Дворец Главного жреца, Круг, Гвинвуд
Стук в дверь прервал размышления Ллаурона.
— Входите.
Дверь отворилась, и на пороге появился Каддир, выглядевший непривычно взволнованным.
— Вы хотели меня видеть, ваша милость?
Ллаурон улыбнулся.
— Да, Каддир, спасибо, что ты пришел так быстро.
Главный жрец встал с кресла и жестом предложил главе целителей войти, что Каддир и сделал, аккуратно прикрыв за собой дверь.
— На столе стоит поднос с ужином, угощайся.
Каддир кивнул, но прежде, чем приступить к еде, повесил тяжелый зимний плащ на крючок у двери. Потом он подошел к камину и некоторое время постоял у огня, согреваясь. Холодный ветер усилился, приближалась буря. За то недолгое время, что он провел на улице, Каддир успел замерзнуть.
Ллаурон налил себе бренди.
— Как твои пациенты?
— Большинство поправляются, ваша милость.
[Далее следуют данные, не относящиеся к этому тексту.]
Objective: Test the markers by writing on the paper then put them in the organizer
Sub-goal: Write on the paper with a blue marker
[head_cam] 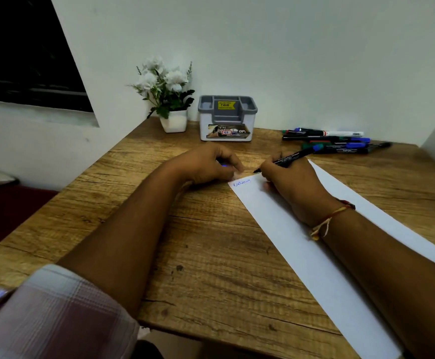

— Хорошо. Меня особенно интересует состояние тех, кто уцелел после лиринского рейда на границе лорда Стивена.
— Никто из них не выжил, ваша милость.
Глаза Ллаурона широко раскрылись от удивления.
— Никто?
— Да, их ранения оказались гораздо серьезнее, чем мы предполагали.
Главный жрец вдохнул букет бренди, затем сделал маленький глоточек.
— Даже женщина с ранением в ногу? Кажется, ее звали Геделия?
— Да, ваша милость. Должно быть, ее рана загноилась.
Серо-голубые глаза Ллаурона едва заметно сузились.
— Понятно. Тебе удалось с ними поговорить, прежде чем их настигла смерть?